Dizem por ai que devemos mudar a cada sete anos. Eu percebo que minhas obsessões podem, com alguma tolerância, ser divididas em períodos de 7 anos. Até os 7 anos de idade, por exemplo, eu experimentei todo tipo de comida. Obrigado, verdade, mas experimentei. Depois mudei e nunca mais pus algo na boca que eu já não tivera experimentado. Dos 7 aos 14 eu já tinha meus discos, vitrola, tudo, mas o vício era a leitura. Depois cansei e decidi viver. Aos 14 virei DJ e comecei a comprar discos como um louco. Aos 21, cds. Aos 28, dvds. Aos 35 acho que terei filhos.

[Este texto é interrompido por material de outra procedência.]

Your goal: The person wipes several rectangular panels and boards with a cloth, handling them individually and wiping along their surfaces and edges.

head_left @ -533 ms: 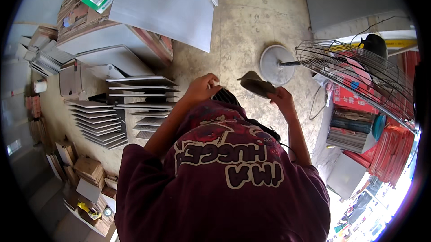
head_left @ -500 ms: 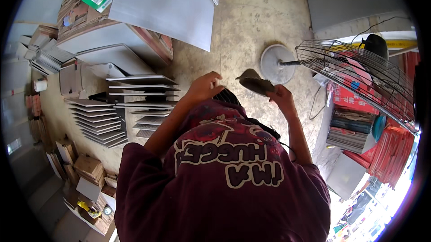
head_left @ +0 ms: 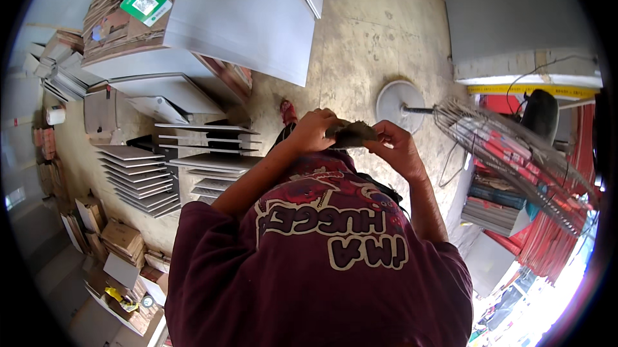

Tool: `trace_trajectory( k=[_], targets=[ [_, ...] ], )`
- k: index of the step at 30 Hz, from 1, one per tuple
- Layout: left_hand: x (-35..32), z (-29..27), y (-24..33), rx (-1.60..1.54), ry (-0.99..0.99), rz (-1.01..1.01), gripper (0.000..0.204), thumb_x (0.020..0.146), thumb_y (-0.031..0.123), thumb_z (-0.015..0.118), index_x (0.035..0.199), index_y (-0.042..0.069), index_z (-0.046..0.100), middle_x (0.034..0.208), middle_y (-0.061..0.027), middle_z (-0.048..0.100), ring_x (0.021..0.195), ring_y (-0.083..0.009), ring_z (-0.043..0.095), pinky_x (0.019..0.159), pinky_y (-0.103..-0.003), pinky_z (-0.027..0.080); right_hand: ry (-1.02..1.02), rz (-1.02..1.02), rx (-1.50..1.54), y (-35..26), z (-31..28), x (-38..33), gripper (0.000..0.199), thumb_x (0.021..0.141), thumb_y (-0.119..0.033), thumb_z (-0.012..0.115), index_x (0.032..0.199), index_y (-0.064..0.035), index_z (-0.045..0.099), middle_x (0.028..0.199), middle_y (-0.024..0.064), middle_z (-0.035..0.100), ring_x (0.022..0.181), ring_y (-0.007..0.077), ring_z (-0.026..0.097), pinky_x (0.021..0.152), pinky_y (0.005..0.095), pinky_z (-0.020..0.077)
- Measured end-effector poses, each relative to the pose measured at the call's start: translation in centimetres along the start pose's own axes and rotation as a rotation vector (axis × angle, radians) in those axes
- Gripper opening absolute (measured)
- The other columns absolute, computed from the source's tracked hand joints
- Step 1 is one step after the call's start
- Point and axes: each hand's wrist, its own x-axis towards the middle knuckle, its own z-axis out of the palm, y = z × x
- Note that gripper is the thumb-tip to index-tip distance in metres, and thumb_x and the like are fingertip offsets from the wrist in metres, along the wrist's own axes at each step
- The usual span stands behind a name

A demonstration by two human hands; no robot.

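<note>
A dark grey-brown flat piece with a ragged upper edge [head_left: 355, 133] is stretched between my hands, in front of my chest. It may be worn cloth or a glove; its kind is unclear. My left hand [head_left: 313, 129] closes its fingers on the left end, and part of that end is hidden behind them. At the opposite end, my right hand [head_left: 395, 146] pinches the piece between thumb and fingers.
Racks of grey tiles [head_left: 138, 176] stand to the left, beyond them a large grey panel [head_left: 241, 18] on a stack. A pedestal fan [head_left: 508, 160] with a round base [head_left: 394, 103] is at the right, near red cartons [head_left: 553, 244]. One red shoe [head_left: 288, 112] shows on the floor.
My left hand has moved right and taken hold of the piece's left end. The piece came from my right hand's side toward the middle and now lies more level. A red shoe has come into sight.
</note>
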Motion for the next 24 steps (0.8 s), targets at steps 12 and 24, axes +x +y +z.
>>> trace_trajectory(
  k=[12,24],
  targets=[
    [-0.6,-11.7,-6.0,-0.055,0.276,-0.349,0.022,0.080,0.022,0.058,0.080,0.000,0.054,0.068,-0.0178,0.055,0.063,-0.0347,0.054,0.056,-0.038,0.040,0.220,-0.109,-0.171,-7.1,1.6,11.9,0.016,0.073,-0.004,0.066,0.087,-0.0022,0.057,0.075,-0.0021,0.057,0.067,0.0051,0.050,0.065,0.0201,0.0420],
    [-2.7,-24.5,-2.7,-0.319,0.668,-0.513,0.009,0.078,0.007,0.063,0.083,0.001,0.059,0.053,0.0014,0.047,0.050,-0.0027,0.040,0.045,-0.020,0.032,0.263,-0.296,-0.102,-13.4,4.8,24.7,0.014,0.077,-0.003,0.061,0.089,-0.0017,0.055,0.071,0.0004,0.058,0.063,0.0055,0.054,0.059,0.0178,0.0414]
  ],
)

O fato é que depois de sete anos eu percebo que tu não és que eu pensava que fosses. Percebo que tu és, aliás, a antítese do que eu achava. Tu não és perfeita, não és linda, não és tão inteligente. Tu não és elegante, não tens carisma, não és inovadora. Tu não transbordas ternura, não me deixas de quatro, não me causas arrepios. Tu não mereces a atenção que te dão, não valorizas o amor que recebes e não sabes a sorte que tens. Talvez tu foste isso tudo mesmo, e agora, depois de 7 anos, mudaste radicalmente como o churrasqueiro bebum que agora reza a vaca. Talvez eu esteja errado, sempre há essa possibilidade. Ou talvez depois de sete anos eu tenha mudado de obsessão, de novo.